Data records
────

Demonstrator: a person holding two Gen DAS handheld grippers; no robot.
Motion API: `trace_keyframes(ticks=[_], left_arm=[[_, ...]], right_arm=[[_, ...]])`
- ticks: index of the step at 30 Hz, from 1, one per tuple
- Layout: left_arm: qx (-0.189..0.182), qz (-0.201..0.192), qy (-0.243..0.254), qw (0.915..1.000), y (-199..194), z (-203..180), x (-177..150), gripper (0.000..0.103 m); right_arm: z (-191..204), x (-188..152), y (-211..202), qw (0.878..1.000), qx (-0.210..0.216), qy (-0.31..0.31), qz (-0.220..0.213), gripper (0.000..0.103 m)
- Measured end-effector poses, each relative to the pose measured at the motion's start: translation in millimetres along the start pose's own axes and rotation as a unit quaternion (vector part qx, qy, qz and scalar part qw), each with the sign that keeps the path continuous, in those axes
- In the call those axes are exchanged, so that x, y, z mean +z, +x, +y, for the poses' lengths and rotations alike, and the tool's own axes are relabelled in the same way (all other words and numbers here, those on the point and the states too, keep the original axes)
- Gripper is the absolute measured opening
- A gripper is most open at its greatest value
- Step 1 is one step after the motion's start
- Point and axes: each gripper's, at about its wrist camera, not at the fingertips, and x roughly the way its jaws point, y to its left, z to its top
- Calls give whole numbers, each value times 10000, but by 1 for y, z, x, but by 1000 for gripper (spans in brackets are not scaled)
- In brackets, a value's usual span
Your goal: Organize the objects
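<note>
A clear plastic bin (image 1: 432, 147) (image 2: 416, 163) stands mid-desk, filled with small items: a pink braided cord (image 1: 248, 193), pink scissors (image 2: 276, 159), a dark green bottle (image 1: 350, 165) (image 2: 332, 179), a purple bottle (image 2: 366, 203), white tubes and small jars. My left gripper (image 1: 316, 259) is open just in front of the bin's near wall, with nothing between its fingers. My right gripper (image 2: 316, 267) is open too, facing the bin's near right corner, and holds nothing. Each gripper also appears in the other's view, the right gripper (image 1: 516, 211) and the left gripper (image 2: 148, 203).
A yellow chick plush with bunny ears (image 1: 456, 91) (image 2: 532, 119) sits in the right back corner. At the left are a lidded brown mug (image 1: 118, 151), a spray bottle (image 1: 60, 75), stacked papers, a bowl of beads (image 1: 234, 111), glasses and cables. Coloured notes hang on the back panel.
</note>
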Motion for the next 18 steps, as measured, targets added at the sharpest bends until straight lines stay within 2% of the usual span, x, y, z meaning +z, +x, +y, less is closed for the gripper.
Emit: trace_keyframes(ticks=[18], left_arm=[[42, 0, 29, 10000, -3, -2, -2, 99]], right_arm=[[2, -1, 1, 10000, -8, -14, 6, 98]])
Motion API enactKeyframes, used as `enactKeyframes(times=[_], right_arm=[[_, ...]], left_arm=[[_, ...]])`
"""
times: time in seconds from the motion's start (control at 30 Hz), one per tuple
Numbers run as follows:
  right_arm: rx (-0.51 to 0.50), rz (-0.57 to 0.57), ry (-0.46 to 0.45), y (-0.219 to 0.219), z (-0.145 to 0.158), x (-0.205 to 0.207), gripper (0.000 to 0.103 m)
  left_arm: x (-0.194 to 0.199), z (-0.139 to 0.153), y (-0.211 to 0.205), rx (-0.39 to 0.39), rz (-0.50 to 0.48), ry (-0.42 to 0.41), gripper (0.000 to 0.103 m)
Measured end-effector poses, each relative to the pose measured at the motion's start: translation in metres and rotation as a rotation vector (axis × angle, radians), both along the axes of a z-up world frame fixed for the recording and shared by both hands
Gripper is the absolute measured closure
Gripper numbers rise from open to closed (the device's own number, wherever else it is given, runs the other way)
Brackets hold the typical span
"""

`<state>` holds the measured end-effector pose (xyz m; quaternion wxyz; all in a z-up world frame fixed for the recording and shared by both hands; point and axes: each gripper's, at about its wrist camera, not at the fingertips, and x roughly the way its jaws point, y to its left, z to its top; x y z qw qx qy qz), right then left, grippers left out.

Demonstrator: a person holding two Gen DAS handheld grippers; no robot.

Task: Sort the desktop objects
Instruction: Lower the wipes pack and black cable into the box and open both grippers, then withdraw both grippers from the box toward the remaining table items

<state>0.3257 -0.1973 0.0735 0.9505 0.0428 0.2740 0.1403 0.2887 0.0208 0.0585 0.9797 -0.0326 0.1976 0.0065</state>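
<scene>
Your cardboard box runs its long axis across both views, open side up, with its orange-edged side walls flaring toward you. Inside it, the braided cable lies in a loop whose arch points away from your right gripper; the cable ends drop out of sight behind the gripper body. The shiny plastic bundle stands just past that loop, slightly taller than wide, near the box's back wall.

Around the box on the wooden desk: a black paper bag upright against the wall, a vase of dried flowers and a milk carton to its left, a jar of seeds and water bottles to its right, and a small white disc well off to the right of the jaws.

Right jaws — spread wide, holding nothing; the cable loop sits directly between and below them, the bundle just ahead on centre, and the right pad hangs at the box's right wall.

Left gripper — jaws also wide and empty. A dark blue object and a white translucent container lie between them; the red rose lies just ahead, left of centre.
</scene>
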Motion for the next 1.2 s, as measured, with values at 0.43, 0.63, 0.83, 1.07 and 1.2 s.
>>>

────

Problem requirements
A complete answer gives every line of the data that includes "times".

Answer to this problem
- Calls give whole numbers, each value times 10000, but by 1 for y, z, x, but by 1000 for gripper (spans in brackets are not scaled)
Motion API enactKeyframes, used as `enactKeyframes(times=[_], right_arm=[[_, ...]], left_arm=[[_, ...]])`
times: time in seconds from the motion's start (control at 30 Hz), one per tuple

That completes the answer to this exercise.